Sun, April 27, 9:50 to 11:20am MDT (9:50 to 11:20am MDT), The Colorado Convention Center, Floor: Terrace Level, Bluebird Ballroom Room 3E

Abstract

This coauthored case study chronicles the experience of the project’s first-ever summer ‘bridge program’, which brought 15 new full scholarship recipients—13 first-year students and two community college transfers—to a two-week summer experience that included a ‘first’ college course (or at least a first at this university), orientation to the campus (both geographic and to various offices, like student employment), cohort-building, and an overnight field trip to Topeka and Kansas City that included ‘Civil Rights’ stops at the Brown v. Board of Education National Historic Site, the Negro Leagues Baseball Museum, and the Shawnee Mission, plus time at baseball game and art museum. The experience also included four ‘near peers’, current students of color in the teacher education pathway who could share their experiences regarding how to best negotiate campus.
This paper will highlight both the challenges and opportunities from the perspective of two adult staff members who worked closely with the scholarship recipients to move from high school into university life (or transition from small community colleges to a large university). Given the demographics of the students recruited to this program, there are two main ideas in play when creating the summer bridge programming. First, since the students are from underrepresented minoritized racial/ethnic backgrounds and first-generation students, among other minoritized identities, it was of utmost importance to foster a sense of mattering/belonging (Dueñas & Gloria, 2020; Quaye et al., 2020; Winterer et al., 2020). Second, the students come from a variety of high school backgrounds from across the state.
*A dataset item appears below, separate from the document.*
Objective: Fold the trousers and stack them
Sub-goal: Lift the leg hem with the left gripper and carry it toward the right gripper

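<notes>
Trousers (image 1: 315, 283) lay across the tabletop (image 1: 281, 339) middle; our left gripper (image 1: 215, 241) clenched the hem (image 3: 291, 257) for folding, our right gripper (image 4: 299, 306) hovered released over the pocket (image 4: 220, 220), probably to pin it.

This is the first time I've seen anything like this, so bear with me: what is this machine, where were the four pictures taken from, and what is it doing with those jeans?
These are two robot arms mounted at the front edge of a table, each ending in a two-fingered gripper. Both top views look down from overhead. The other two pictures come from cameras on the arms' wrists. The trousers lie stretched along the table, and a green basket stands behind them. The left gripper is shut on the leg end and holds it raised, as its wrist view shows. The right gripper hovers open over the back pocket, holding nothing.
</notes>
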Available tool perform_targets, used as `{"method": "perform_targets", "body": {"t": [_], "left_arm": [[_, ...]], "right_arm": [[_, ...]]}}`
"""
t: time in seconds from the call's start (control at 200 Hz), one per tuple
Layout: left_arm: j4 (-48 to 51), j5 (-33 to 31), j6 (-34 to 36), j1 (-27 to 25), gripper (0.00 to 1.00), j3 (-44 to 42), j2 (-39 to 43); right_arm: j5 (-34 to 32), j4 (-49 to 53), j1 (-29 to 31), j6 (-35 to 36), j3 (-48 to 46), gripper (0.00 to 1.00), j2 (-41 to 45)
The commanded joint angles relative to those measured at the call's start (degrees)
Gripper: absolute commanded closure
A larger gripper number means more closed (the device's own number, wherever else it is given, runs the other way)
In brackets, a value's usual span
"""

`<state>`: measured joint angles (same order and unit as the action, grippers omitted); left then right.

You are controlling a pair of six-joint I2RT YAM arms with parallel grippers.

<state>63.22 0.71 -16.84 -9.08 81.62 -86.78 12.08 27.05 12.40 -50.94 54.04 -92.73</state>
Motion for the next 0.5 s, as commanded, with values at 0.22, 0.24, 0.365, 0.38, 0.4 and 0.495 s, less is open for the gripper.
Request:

Some schools are located in towns of less than 2,000 people and others located in cities of more than 200,000. Since some students came from rural areas where students are less likely to choose higher education (Irvin et al., 2011) or from racially minoritized groups where access to college preparatory information and courses may have been restricted (Cammarota, 2006; Casanova, 2024; Madrigal-Garcia & Acevedo-Gil, 2016). In addition to support through the recruitment and enrollment process at the university, the activities for the summer bridge program were chosen specifically to fill in the educational gaps that may be missing from the students’ high school experiences, highlight relevant services such as tutoring and peer mentorship, and foster a sense of belonging on campus. The paper walks through the recruitment and enrollment of each scholarship student and acknowledges the project’s challenges (so far) to recruit (for the scholarship) the overlapping but not synonymous categories of students born in Guatemala and students who so far lack US Social Security numbers.